Chi-Square Test of Independence

python

def chi_square_test(
    df: pd.DataFrame,
    col1: str,
    col2: str,
    alpha: float = 0.05,
) -> dict:
    """
    Test whether two categorical variables are independent.
    H₀: The variables are independent (no association).
    H₁: The variables are associated.
    """
    crosstab = pd.crosstab(df[col1], df[col2])
    chi2, p_value, dof, expected = stats.chi2_contingency(crosstab)

    # Cramér's V (effect size for chi-square)
    n = crosstab.sum().sum()
    min_dim = min(crosstab.shape) - 1
    cramers_v = np.sqrt(chi2 / (n * min_dim)) if min_dim > 0 else 0

    # Check minimum expected cell count assumption (should be >= 5)
    cells_below_5 = (expected < 5).sum()

    effect_label = (
        "negligible" if cramers_v < 0.1 else
        "small" if cramers_v < 0.3 else
        "medium" if cramers_v < 0.5 else
        "large"
    )

    return {
        "variable_1": col1,
        "variable_2": col2,
        "chi2_statistic": round(chi2, 4),
        "degrees_of_freedom": dof,
        "p_value": round(p_value, 6),
        "cramers_v": round(cramers_v, 4),
        "effect_size_label": effect_label,
        "cells_below_expected_5": int(cells_below_5),
        "assumption_met": cells_below_5 == 0,
        "conclusion": (
            f"REJECT H₀: {col1} and {col2} are NOT independent (p={p_value:.6f})"
            if p_value < alpha else
            f"FAIL TO REJECT H₀: No significant association found (p={p_value:.6f})"
        ),
    }


chi2_result = chi_square_test(orders, "segment", "channel")
print("\n=== Chi-Square Test: Segment vs Channel ===")
for k, v in chi2_result.items():
    print(f"  {k}: {v}")

One-Way ANOVA and Kruskal-Wallis

python

def multi_group_test(
    df: pd.DataFrame,
    group_col: str,
    value_col: str,
    alpha: float = 0.05,
) -> dict:
    """
    Test for differences across 3+ groups.
    Runs both ANOVA and Kruskal-Wallis; recommends based on normality.
    """
    groups = [df[df[group_col] == g][value_col].dropna().values
              for g in df[group_col].unique()]

    # ANOVA
    f_stat, p_anova = stats.f_oneway(*groups)

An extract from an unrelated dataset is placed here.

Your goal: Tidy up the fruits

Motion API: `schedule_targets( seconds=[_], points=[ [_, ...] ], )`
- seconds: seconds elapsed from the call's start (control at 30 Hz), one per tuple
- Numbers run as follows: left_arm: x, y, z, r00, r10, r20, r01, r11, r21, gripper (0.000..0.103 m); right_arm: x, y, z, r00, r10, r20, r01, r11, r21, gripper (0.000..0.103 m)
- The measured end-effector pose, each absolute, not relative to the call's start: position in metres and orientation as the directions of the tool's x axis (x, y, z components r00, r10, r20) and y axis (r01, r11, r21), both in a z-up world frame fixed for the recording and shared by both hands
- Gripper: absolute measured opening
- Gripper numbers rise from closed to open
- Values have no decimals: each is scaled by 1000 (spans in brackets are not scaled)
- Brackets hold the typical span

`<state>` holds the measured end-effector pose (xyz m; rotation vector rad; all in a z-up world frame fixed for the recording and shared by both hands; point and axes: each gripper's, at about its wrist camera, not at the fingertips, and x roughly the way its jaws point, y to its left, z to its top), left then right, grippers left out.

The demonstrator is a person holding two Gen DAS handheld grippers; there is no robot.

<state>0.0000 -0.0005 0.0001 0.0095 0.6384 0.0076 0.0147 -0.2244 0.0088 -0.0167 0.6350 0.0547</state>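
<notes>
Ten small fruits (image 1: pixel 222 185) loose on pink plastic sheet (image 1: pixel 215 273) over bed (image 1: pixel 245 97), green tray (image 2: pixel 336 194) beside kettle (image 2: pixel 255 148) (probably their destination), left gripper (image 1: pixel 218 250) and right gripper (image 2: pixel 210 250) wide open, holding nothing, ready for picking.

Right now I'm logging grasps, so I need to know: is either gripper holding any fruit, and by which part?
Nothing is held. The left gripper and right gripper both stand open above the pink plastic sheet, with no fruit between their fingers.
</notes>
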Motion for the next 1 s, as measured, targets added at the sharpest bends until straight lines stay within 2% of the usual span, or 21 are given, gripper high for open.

    # Kruskal-Wallis (non-parametric)
    h_stat, p_kruskal = stats.kruskal(*groups)

    # Eta-squared (effect size for ANOVA)
    grand_mean = df[value_col].mean()
    ss_between = sum(len(g) * (np.mean(g) - grand_mean) ** 2 for g in groups)
    ss_total = sum((v - grand_mean) ** 2 for g in groups for v in g)
    eta_squared = ss_between / ss_total if ss_total > 0 else 0

    return {
        "group_col": group_col,
        "value_col": value_col,
        "n_groups": len(groups),
        "f_statistic": round(f_stat, 4),
        "p_anova": round(p_anova, 6),
        "h_statistic": round(h_stat, 4),
        "p_kruskal": round(p_kruskal, 6),
        "eta_squared": round(eta_squared, 4),
        "effect_size_label": "small" if eta_squared < 0.06 else "medium" if eta_squared < 0.14 else "large",
        "conclusion_anova": f"REJECT H₀" if p_anova < alpha else "FAIL TO REJECT H₀",
        "conclusion_kruskal": f"REJECT H₀" if p_kruskal < alpha else "FAIL TO REJECT H₀",
    }


multi_result = multi_group_test(orders, "segment", "revenue")
print("\n=== Multi-Group Test: Revenue across Segments ===")
for k, v in multi_result.items():
    print(f"  {k}: {v}")

A/B Testing: Full Experiment Workflow

python

import numpy as np
from scipy import stats


def calculate_sample_size(
    baseline_rate: float,
    minimum_detectable_effect: float,
    alpha: float = 0.05,
    power: float = 0.80,
    two_tailed: bool = True,
) -> int:
    """
    Calculate the required sample size per variant for a proportion A/B test.

    Args:
        baseline_rate: Current conversion rate (e.g., 0.05 for 5%)
        minimum_detectable_effect: Smallest relative improvement worth detecting (e.g., 0.10 for 10%)
        alpha: Type I error rate (false positive)
        power: 1 - Type II error rate (probability of detecting a real effect)
        two_tailed: Whether to use a two-tailed test

    Returns:
        Required sample size per variant.
    """
    treatment_rate = baseline_rate * (1 + minimum_detectable_effect)

    # Z-scores for alpha and beta
    z_alpha = stats.norm.ppf(1 - alpha / (2 if two_tailed else 1))
    z_beta = stats.norm.ppf(power)

    # Pooled standard error
    p_bar = (baseline_rate + treatment_rate) / 2
    se = np.sqrt(2 * p_bar * (1 - p_bar))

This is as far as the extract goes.